Я ждал какого-нибудь знака, который можно было бы воспринять как поощрение. Например, чтобы смягчились складки у нее на лице, чтобы зовуще расслабились пальцы в домашних туфлях, а главное, чтобы она наконец уронила на пол офицерскую шинель, к которой пришивала новые карманы из серого сукна. Я знал, дело мое на мази; и еще твердо знал, что, пока она шьет, заигрывать с ней нельзя ни в коем случае.
Когда прошел слух, что на одной из обдуваемых ветром вершин Добринского хребта найдено тело полковника Боркана, я выбил из своего ватного бушлата пыль, смыл в реке грязь с резиновых сапог, потом пошел к карлику, Габриелю Дунке, чтобы он подравнял мне немного волосы. Полковник Пую Боркан был в зоне Синистра инспектором лесных угодий, и мне, как приемщику пункта заготовки лесных плодов, на похороны его полагалось явиться в приличном виде.
Вскоре оказалось однако, что торопиться мне было совсем ни к чему: похорон не будет. Полковник Кока Мавродин, только что назначенная командиром горных стрелков, раз и навсегда запретила всякие сборища. Еще на пути из Добруджи к месту нового своего назначения, в северный горный край, она передала распоряжение: полковник Пую Боркан останется на вершине, на том самом месте, где его свалила болезнь, и пусть никто не смеет к нему приближаться. Даже в том случае, если вдруг — это я уже сам добавляю — его начнут обхаживать забредшие туда барсуки или лисы.
Итак, на смену полковнику Боркану в пограничную зону Синистра, командовать горными стрелками, приехала женщина. Ходили разговоры, что Мавродин — это ее кличка, настоящая же фамилия у нее — Махмудия, и она не против, если ее зовут уменьшительным именем Кока. В Добрине накануне ее прибытия мало кто спал; в темноте, летящие неизвестно откуда, раздавались странные звуки, которые показались мне голосами волнения и надежды. Иногда казалось, это визжит в тумане кларнет путевого сторожа Томойоаги; иногда — словно запоздавшие дикие гуси пролетали, крича, над долиной.

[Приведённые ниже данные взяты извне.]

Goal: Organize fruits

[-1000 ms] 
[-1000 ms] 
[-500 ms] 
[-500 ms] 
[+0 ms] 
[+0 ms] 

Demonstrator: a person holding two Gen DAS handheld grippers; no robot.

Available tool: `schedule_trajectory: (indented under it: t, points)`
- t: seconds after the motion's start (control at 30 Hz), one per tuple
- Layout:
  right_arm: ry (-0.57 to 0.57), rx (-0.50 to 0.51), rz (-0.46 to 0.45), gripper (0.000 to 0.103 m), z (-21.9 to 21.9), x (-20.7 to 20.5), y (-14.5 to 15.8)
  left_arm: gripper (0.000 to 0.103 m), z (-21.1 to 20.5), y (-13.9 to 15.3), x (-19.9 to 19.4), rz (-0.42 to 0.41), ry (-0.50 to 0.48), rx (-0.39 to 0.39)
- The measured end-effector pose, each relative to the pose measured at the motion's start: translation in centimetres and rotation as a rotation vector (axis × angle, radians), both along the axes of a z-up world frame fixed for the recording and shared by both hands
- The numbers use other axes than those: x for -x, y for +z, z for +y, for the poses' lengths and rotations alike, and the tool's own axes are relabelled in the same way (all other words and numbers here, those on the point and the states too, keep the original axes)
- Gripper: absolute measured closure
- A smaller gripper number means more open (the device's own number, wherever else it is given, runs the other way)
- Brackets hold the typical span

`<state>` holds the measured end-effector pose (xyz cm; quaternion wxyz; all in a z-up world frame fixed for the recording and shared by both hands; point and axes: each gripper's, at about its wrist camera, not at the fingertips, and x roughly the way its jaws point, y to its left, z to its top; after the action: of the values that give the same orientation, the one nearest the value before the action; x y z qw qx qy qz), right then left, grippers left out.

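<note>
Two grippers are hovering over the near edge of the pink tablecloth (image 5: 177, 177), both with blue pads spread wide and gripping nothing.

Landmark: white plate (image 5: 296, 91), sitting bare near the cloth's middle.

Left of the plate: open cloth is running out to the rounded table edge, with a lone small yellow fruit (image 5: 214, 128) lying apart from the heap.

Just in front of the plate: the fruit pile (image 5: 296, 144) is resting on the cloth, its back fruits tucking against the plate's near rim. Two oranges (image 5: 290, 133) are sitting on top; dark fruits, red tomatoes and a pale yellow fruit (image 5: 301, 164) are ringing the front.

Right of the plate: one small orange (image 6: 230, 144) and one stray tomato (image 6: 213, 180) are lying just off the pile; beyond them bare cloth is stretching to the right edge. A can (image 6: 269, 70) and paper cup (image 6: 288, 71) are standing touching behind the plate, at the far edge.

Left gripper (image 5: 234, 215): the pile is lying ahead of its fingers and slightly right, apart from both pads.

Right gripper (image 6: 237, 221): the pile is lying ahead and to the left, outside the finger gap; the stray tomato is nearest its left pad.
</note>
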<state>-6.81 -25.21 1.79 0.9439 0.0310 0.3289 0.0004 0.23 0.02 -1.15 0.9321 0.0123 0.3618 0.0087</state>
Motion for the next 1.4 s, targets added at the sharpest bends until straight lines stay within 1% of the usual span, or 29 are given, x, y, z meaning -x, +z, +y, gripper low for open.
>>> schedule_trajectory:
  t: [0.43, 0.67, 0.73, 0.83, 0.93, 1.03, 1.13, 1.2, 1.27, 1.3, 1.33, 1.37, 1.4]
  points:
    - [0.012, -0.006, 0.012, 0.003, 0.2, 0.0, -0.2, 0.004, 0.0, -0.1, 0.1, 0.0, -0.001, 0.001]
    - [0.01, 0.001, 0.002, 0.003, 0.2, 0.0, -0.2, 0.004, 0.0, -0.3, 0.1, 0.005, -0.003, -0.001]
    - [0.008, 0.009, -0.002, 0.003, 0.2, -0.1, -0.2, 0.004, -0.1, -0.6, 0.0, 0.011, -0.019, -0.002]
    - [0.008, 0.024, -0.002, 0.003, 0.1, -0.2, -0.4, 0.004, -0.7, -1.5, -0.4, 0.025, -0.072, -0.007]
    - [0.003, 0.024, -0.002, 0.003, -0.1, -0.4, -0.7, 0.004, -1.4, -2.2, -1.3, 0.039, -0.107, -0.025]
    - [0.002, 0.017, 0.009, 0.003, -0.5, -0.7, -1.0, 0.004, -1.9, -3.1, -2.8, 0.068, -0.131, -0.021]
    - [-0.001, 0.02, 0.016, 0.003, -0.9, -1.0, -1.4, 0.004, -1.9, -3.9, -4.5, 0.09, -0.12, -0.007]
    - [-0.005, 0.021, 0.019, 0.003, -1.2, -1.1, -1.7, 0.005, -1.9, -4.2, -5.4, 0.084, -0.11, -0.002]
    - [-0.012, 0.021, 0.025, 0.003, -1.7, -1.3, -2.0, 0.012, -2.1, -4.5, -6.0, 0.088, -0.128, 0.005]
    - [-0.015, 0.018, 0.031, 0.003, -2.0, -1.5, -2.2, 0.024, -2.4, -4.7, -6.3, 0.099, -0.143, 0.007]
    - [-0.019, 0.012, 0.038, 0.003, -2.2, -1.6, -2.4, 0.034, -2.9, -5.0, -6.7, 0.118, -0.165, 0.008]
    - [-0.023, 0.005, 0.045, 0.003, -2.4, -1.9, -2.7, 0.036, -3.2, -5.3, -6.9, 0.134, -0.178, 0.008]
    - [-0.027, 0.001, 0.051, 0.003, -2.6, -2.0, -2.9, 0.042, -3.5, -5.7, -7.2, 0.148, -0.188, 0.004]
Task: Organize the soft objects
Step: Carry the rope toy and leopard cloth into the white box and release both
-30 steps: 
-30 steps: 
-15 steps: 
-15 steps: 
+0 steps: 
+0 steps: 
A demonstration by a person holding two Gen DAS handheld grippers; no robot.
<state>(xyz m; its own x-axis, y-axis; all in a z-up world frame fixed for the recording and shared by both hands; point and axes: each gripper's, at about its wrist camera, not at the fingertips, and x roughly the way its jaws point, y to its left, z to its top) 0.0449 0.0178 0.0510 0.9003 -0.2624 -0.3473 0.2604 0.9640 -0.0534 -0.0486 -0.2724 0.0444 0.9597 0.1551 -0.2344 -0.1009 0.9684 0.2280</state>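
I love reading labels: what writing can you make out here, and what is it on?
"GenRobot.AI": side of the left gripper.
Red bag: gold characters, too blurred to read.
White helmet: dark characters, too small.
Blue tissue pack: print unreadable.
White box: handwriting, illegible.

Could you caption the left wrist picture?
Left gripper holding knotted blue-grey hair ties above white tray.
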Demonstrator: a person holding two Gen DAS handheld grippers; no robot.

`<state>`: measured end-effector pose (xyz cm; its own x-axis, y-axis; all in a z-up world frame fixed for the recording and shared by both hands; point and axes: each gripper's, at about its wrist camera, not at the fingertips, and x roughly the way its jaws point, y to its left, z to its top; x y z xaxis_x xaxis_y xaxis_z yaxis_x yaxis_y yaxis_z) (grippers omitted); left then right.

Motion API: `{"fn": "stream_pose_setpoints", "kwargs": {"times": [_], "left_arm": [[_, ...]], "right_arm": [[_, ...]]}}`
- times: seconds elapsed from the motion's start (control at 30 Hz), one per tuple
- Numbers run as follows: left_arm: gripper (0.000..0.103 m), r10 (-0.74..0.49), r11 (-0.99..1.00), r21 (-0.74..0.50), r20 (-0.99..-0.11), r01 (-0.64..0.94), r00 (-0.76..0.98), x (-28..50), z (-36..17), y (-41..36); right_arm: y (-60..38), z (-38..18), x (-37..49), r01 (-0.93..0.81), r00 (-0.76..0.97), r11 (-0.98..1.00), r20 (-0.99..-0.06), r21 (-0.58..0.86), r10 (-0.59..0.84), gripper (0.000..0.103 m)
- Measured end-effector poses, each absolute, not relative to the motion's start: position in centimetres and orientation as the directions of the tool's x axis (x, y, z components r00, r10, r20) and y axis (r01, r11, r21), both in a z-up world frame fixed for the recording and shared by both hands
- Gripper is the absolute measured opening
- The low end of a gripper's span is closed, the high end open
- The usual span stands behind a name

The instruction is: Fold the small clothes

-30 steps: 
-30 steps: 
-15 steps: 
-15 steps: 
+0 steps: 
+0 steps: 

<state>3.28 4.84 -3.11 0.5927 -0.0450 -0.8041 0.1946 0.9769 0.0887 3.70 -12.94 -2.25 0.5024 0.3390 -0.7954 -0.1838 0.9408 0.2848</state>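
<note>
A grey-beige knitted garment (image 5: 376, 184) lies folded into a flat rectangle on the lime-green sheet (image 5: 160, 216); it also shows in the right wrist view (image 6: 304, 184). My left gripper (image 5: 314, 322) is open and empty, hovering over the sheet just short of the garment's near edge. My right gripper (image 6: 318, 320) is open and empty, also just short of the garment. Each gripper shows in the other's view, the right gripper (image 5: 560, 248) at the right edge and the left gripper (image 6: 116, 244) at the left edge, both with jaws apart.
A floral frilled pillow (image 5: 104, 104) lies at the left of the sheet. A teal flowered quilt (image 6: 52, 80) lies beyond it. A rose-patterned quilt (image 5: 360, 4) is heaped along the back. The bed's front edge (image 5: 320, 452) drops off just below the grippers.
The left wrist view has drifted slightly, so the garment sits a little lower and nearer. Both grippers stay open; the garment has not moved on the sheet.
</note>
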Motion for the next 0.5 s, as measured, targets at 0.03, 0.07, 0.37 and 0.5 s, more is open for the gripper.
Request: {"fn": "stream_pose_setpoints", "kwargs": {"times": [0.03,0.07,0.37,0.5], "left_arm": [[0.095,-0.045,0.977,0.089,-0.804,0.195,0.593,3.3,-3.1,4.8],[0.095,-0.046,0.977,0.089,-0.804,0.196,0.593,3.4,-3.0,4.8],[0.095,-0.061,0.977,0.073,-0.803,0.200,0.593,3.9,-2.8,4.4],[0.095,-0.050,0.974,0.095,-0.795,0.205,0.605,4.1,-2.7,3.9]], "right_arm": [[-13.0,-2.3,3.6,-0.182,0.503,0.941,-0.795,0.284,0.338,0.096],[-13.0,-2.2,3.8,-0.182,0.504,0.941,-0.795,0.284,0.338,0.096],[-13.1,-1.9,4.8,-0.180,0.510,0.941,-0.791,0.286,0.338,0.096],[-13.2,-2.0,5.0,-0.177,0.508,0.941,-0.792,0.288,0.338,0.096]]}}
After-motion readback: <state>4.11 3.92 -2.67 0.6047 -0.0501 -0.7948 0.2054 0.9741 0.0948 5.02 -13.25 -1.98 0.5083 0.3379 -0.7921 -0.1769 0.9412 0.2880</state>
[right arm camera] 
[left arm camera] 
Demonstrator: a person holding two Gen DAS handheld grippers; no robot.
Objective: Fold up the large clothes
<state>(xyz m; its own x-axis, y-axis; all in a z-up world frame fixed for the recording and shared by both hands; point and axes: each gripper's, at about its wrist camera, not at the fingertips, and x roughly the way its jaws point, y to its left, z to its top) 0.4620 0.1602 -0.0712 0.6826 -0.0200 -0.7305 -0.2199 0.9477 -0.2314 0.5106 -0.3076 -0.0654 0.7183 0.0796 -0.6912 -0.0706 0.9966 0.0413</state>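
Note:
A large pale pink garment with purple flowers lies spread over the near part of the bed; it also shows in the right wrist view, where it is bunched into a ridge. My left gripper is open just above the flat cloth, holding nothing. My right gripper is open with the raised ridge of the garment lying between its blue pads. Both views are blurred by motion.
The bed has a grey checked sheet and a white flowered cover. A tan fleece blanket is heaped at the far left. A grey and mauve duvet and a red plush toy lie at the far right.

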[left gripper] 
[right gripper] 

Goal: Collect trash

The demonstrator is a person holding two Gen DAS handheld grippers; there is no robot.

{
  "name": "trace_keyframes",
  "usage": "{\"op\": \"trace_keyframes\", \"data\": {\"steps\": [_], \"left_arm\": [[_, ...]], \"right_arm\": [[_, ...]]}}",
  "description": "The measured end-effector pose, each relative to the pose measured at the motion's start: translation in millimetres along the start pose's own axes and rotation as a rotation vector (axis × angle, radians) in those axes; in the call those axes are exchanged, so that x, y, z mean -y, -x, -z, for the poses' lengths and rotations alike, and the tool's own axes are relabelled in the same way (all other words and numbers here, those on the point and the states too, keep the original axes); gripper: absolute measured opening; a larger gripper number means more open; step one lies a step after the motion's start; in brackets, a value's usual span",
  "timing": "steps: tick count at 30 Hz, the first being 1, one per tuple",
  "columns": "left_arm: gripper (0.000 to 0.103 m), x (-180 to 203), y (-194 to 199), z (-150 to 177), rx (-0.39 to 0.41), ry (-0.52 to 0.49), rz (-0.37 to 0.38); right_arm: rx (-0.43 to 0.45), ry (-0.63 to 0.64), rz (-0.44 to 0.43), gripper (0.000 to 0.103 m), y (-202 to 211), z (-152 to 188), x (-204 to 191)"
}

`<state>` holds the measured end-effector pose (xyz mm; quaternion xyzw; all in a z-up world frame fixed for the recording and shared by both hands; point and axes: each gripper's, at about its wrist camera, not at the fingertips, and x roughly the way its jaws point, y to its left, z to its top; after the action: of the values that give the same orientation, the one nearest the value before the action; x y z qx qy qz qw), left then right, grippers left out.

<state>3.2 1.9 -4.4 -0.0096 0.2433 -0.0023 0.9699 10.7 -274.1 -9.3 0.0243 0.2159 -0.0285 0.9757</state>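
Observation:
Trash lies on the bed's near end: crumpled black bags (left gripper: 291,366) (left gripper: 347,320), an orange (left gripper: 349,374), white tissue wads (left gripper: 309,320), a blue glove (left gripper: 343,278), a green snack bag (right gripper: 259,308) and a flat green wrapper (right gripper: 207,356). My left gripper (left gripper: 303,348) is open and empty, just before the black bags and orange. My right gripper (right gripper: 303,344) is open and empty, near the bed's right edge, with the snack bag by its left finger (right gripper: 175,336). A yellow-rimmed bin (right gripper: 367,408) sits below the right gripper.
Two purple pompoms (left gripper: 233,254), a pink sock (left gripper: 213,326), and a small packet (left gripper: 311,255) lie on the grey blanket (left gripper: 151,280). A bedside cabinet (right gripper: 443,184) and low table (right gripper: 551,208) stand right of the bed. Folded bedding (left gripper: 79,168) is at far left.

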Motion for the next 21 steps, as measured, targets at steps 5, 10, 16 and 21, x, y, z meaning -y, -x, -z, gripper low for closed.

Среди ночи, когда я брел через двор к отхожему месту — выпитый вечером денатурат не давал залежаться в постели, — я увидел: вдали, за черными крышами деревни, туман до краев налит тревожным желтым свечением. Присмотревшись, я понял: это светятся все, до единого, окна в казарме, а вокруг сторожевых вышек, словно огромные комья сладкой ваты, висит в сырой тьме осенней ночи радужное сияние. Оттуда же доносились и странные звуки: горные стрелки, привязав к ступням ног подушки, натирали полы в коридорах казармы и мокрой газетной бумагой отмывали оконные стекла.